== Task directions ==
Return each line of the data below exactly, omitting any pictures.

== Data ==
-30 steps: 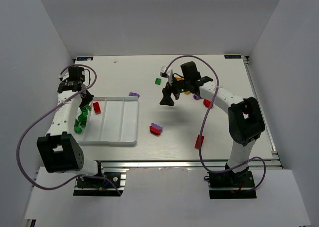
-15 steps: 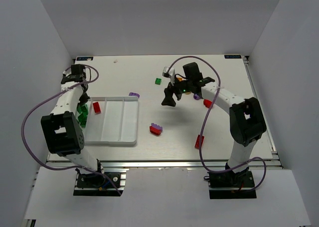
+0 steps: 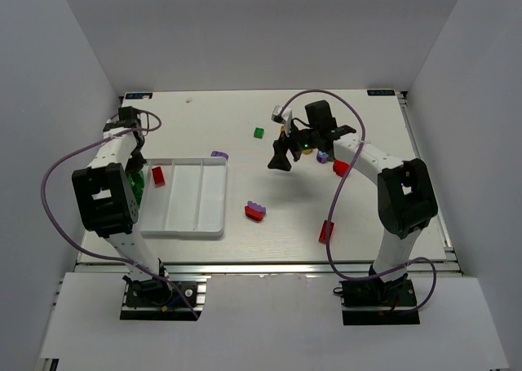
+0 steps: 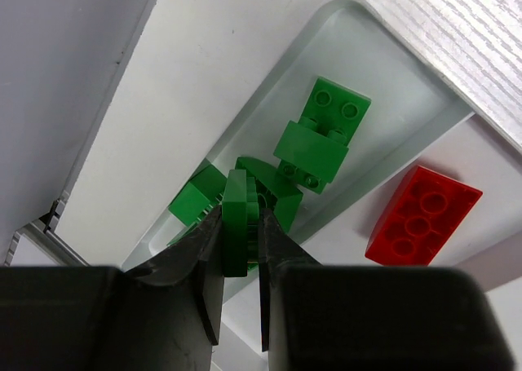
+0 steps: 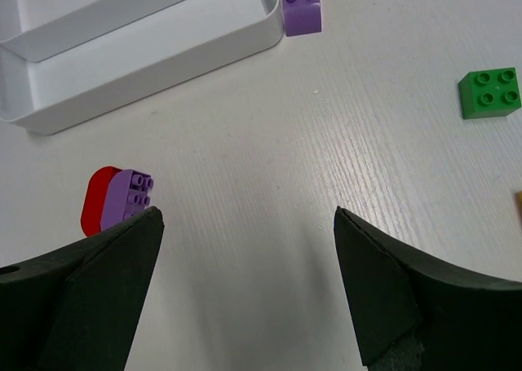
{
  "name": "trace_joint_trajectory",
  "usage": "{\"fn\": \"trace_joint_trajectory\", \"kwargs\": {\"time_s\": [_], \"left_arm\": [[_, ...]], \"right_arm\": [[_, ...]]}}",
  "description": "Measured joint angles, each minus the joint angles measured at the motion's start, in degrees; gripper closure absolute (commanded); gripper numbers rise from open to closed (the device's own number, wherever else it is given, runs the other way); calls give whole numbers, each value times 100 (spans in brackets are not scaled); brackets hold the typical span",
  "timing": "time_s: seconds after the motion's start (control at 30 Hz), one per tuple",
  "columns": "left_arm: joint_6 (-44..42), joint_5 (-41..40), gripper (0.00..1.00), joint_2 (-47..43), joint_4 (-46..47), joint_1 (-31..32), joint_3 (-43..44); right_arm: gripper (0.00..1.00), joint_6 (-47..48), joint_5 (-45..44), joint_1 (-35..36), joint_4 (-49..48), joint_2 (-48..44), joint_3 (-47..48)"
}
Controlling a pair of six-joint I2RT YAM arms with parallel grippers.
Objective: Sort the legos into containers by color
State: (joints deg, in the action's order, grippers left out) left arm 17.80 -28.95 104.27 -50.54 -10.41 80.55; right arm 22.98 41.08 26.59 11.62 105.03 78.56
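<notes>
Compared with a second ago, the left arm has folded back toward its base and now stands upright over the left edge of the tray (image 3: 214, 198). The right arm has drifted slightly toward the far right, and no loose brick has changed place. The left tool (image 4: 241, 224) is clamped shut on a green brick (image 4: 236, 196), held on edge between the fingers above the tray's leftmost compartment. In that compartment lies a heap of green bricks (image 4: 322, 139), studs showing, some stacked and tilted against each other; from above the arm hides most of them. In the next compartment a red brick (image 4: 422, 214) lies flat near the far end, while the other compartments show only white plastic. Just beside the tray's far right corner on the worktop (image 3: 367, 126) sits a purple brick (image 3: 218, 154). Farther right a red and purple pair (image 3: 255, 211) lies pressed together, well apart from the tray. A small green square brick (image 3: 258, 132) sits alone toward the far edge. The right tool (image 3: 280, 157) hangs above bare worktop with its fingers spread wide, gripping nothing. Beyond it, partly behind the arm, are a small purple piece (image 3: 323, 156) and a red piece (image 3: 341, 168). Another red brick (image 3: 326, 231) rests nearer the front.
</notes>
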Motion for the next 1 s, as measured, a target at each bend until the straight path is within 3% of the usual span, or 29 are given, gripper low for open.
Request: {"fn": "trace_joint_trajectory", "kwargs": {"time_s": [0.1,0.13,0.23,0.37,0.63,0.87,0.97,1.0], "left_arm": [[-9,0,100,59,-4,-9,48],[-17,0,85,66,-4,-11,74],[-15,-2,53,90,4,-31,179],[0,-9,42,133,15,-68,210],[72,2,40,151,-20,-105,212],[358,763,62,-192,35,-105,184],[492,1362,58,-927,334,-107,-170],[555,1604,50,-1246,444,-109,-341]], "right_arm": [[11,-9,0,-37,-15,-2,-70],[10,-11,0,-48,-11,-2,-79],[11,-15,2,-72,-24,-7,-79],[11,-26,2,-76,-26,-11,-79],[11,-33,2,-94,-35,-74,-131],[11,31,-105,-107,-140,-133,-138],[11,66,-262,-107,-63,-55,98],[11,96,-306,-107,59,68,361]]}}
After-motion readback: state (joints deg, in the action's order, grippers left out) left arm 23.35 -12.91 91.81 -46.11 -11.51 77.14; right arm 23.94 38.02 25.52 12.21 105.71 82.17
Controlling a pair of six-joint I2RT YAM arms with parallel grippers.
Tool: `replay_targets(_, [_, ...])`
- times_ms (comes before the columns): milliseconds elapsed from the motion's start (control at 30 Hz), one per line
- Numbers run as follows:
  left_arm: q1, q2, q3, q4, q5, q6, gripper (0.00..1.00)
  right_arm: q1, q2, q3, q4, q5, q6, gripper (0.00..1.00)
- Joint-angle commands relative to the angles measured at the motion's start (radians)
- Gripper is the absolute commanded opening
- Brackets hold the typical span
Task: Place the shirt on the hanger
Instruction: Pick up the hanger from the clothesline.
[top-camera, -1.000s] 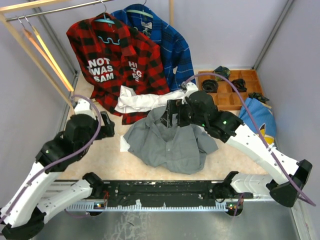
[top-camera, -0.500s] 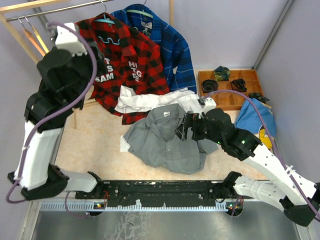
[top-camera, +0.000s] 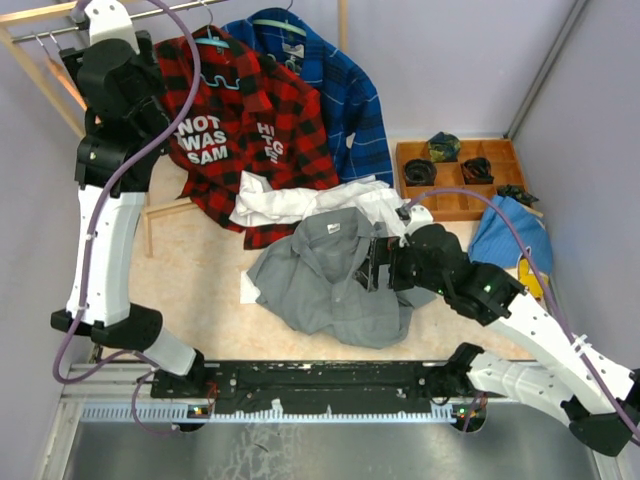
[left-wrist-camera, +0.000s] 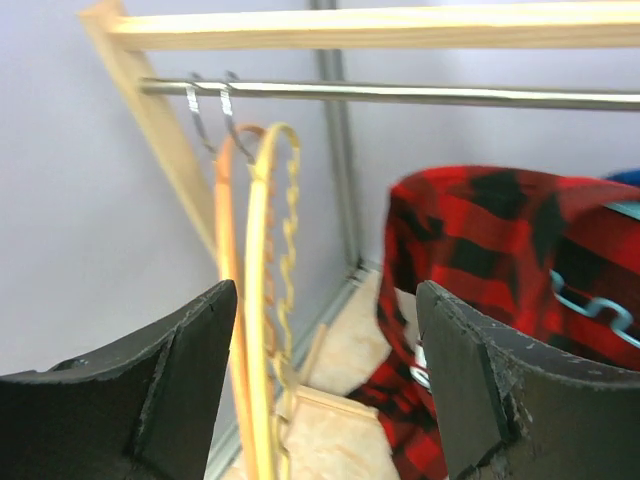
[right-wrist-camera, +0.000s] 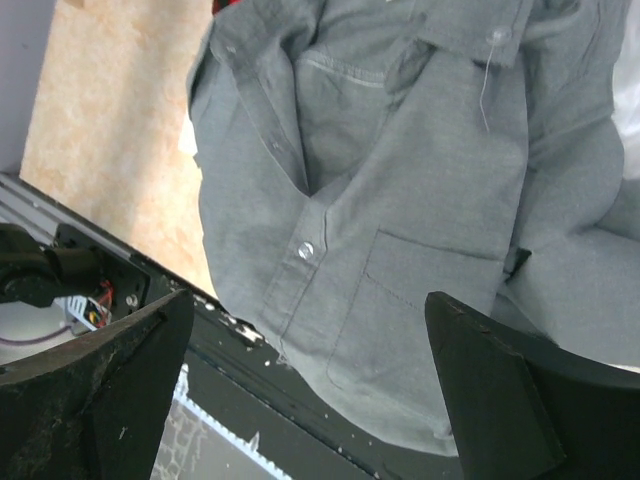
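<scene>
Operator: Hanger location, and which arm is on it?

Observer: Pale hanger hangs by its hook on the rail, upper left of the top view, just beside an orange hanger. Left gripper sits at rail height facing it. Right arm is well apart, mid-frame, so the left arm is clearly nearer.

Operator: Left jaw state?

Observer: Spread wide, nothing between them. In the wrist view the hanger shows edge-on, its long axis running top to bottom, left of the gap's middle and close to the left-hand finger. It appears to lie beyond the fingertips; no contact visible.

Operator: Shirt?

Observer: Grey shirt lies crumpled on the table, centre of the top view, collar toward a white shirt. Right gripper hovers over the buttons and chest pocket, fingers apart, gripping nothing.

Operator: Judgement on the next move?

Observer: Likely step is lifting the hanger off the rail. The gap needs to shift toward frame left so the pale frame sits centred, without catching the orange one. Plaid shirt hangs to the right, apart from that approach.
</scene>
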Motion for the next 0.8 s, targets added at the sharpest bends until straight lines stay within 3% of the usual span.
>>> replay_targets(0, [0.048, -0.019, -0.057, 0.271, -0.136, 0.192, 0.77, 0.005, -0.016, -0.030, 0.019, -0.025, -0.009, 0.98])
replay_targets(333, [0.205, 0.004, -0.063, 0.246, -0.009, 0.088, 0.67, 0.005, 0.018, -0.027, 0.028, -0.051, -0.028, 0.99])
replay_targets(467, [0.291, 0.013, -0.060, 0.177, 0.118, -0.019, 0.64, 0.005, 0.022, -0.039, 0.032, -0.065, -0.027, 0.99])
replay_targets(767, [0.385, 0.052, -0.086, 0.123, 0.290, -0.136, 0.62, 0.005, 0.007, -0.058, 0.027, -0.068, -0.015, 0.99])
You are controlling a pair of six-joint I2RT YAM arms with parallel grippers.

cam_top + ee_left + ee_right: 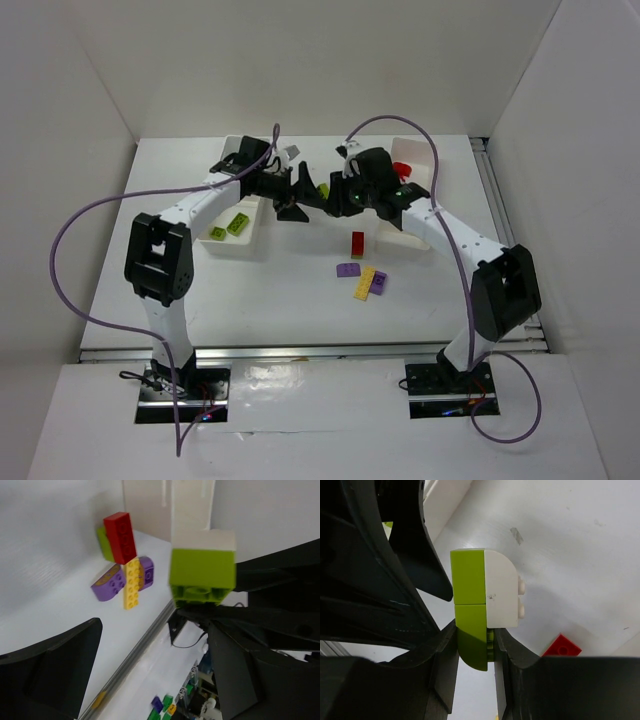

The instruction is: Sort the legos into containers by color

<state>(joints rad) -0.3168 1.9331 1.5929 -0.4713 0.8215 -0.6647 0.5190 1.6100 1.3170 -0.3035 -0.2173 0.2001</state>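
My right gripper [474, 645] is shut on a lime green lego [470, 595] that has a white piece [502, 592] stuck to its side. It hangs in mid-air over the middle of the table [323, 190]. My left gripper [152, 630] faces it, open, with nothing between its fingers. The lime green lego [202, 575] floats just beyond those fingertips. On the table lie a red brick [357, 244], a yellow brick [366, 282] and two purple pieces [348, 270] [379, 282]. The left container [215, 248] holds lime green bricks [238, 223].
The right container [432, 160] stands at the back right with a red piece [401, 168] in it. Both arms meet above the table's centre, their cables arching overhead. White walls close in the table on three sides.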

== Result of this task ==
-30 steps: 
-15 steps: 
+0 steps: 
+0 steps: 
+0 steps: 
{
  "name": "trace_joint_trajectory",
  "usage": "{\"fn\": \"trace_joint_trajectory\", \"kwargs\": {\"time_s\": [_], \"left_arm\": [[_, ...]], \"right_arm\": [[_, ...]]}}",
  "description": "Measured joint angles, each minus the joint angles measured at the motion's start, in degrees; gripper closure absolute (commanded); gripper numbers rise from open to closed (the device's own number, wherever else it is given, runs the other way); calls give whole numbers, each value times 100 (spans in brackets are not scaled); brackets hold the typical span",
  "timing": "time_s: seconds after the motion's start (control at 30 Hz), one per tuple",
  "columns": "left_arm: joint_6 (-44..42), joint_5 (-41..40), gripper (0.00..1.00), joint_2 (-47..43), joint_4 (-46..47), joint_1 (-31..32), joint_3 (-43..44); right_arm: gripper (0.00..1.00), joint_6 (-47..48), joint_5 (-45..44), joint_1 (-35..36), joint_4 (-49..48), joint_2 (-48..44), joint_3 (-47..48)"
}
Controlling a pair of six-joint I2RT YAM arms with parallel grippers.
Objective: Sort the legos into containers by color
State: (joints deg, in the action's order, grippers left out) left arm 17.80 -28.95 104.27 -50.54 -10.41 80.55; right arm 22.98 41.08 26.59 11.62 105.03 78.56
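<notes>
Compared with a second ago, the left arm has folded back toward its base and now stands upright over the left edge of the tray (image 3: 214, 198). The right arm has drifted slightly toward the far right, and no loose brick has changed place. The left tool (image 4: 241, 224) is clamped shut on a green brick (image 4: 236, 196), held on edge between the fingers above the tray's leftmost compartment. In that compartment lies a heap of green bricks (image 4: 322, 139), studs showing, some stacked and tilted against each other; from above the arm hides most of them. In the next compartment a red brick (image 4: 422, 214) lies flat near the far end, while the other compartments show only white plastic. Just beside the tray's far right corner on the worktop (image 3: 367, 126) sits a purple brick (image 3: 218, 154). Farther right a red and purple pair (image 3: 255, 211) lies pressed together, well apart from the tray. A small green square brick (image 3: 258, 132) sits alone toward the far edge. The right tool (image 3: 280, 157) hangs above bare worktop with its fingers spread wide, gripping nothing. Beyond it, partly behind the arm, are a small purple piece (image 3: 323, 156) and a red piece (image 3: 341, 168). Another red brick (image 3: 326, 231) rests nearer the front.
</notes>
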Motion for the next 1 s, as measured, a target at each bend until the straight path is within 3% of the usual span, or 29 are given, gripper low for open.
Request: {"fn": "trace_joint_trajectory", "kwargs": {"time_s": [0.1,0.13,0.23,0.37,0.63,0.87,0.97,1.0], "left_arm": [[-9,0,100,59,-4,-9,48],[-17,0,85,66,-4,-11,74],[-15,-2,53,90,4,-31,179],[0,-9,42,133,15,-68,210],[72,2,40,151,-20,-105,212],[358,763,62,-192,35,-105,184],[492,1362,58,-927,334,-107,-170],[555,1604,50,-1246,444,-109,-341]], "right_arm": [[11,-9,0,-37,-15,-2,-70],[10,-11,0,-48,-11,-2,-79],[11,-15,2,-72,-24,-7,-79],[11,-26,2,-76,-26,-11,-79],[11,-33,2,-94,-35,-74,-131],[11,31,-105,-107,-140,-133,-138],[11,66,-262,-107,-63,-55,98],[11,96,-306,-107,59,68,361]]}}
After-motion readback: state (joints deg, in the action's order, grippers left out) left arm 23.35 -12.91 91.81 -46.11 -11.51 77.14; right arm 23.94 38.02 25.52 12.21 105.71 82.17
Controlling a pair of six-joint I2RT YAM arms with parallel grippers.
Tool: `replay_targets(_, [_, ...])`
- times_ms (comes before the columns): milliseconds elapsed from the motion's start (control at 30 Hz), one per line
- Numbers run as follows:
  left_arm: q1, q2, q3, q4, q5, q6, gripper (0.00..1.00)
  right_arm: q1, q2, q3, q4, q5, q6, gripper (0.00..1.00)
- Joint-angle commands relative to the angles measured at the motion's start (radians)
- Gripper is the absolute commanded opening
- Brackets hold the typical span
Task: Place the shirt on the hanger
Instruction: Pick up the hanger from the clothesline.
[top-camera, -1.000s] 
[top-camera, -0.500s] 
[top-camera, +0.000s] 
[left-wrist-camera, +0.000s] 
[right-wrist-camera, +0.000s] 
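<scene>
Operator: Hanger location, and which arm is on it?

Observer: Pale hanger hangs by its hook on the rail, upper left of the top view, just beside an orange hanger. Left gripper sits at rail height facing it. Right arm is well apart, mid-frame, so the left arm is clearly nearer.

Operator: Left jaw state?

Observer: Spread wide, nothing between them. In the wrist view the hanger shows edge-on, its long axis running top to bottom, left of the gap's middle and close to the left-hand finger. It appears to lie beyond the fingertips; no contact visible.

Operator: Shirt?

Observer: Grey shirt lies crumpled on the table, centre of the top view, collar toward a white shirt. Right gripper hovers over the buttons and chest pocket, fingers apart, gripping nothing.

Operator: Judgement on the next move?

Observer: Likely step is lifting the hanger off the rail. The gap needs to shift toward frame left so the pale frame sits centred, without catching the orange one. Plaid shirt hangs to the right, apart from that approach.
</scene>
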Motion for the next 0.8 s, targets added at the sharpest bends until straight lines stay within 3% of the usual span.
>>> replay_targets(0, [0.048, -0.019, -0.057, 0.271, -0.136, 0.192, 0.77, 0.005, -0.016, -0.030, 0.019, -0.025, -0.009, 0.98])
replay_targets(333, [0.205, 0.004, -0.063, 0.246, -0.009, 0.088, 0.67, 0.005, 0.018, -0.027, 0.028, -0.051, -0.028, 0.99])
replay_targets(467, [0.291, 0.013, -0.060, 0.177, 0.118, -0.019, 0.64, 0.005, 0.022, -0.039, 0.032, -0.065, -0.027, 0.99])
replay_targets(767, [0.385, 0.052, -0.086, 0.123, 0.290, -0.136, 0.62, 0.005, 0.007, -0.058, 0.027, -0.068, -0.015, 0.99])
You are controlling a pair of six-joint I2RT YAM arms with parallel grippers.

cam_top + ee_left + ee_right: 

The instruction is: Sort the legos into containers by color

<state>(joints rad) -0.3168 1.9331 1.5929 -0.4713 0.8215 -0.6647 0.5190 1.6100 1.3170 -0.3035 -0.2173 0.2001</state>
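My right gripper [474, 645] is shut on a lime green lego [470, 595] that has a white piece [502, 592] stuck to its side. It hangs in mid-air over the middle of the table [323, 190]. My left gripper [152, 630] faces it, open, with nothing between its fingers. The lime green lego [202, 575] floats just beyond those fingertips. On the table lie a red brick [357, 244], a yellow brick [366, 282] and two purple pieces [348, 270] [379, 282]. The left container [215, 248] holds lime green bricks [238, 223].
The right container [432, 160] stands at the back right with a red piece [401, 168] in it. Both arms meet above the table's centre, their cables arching overhead. White walls close in the table on three sides.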

No further answer is required.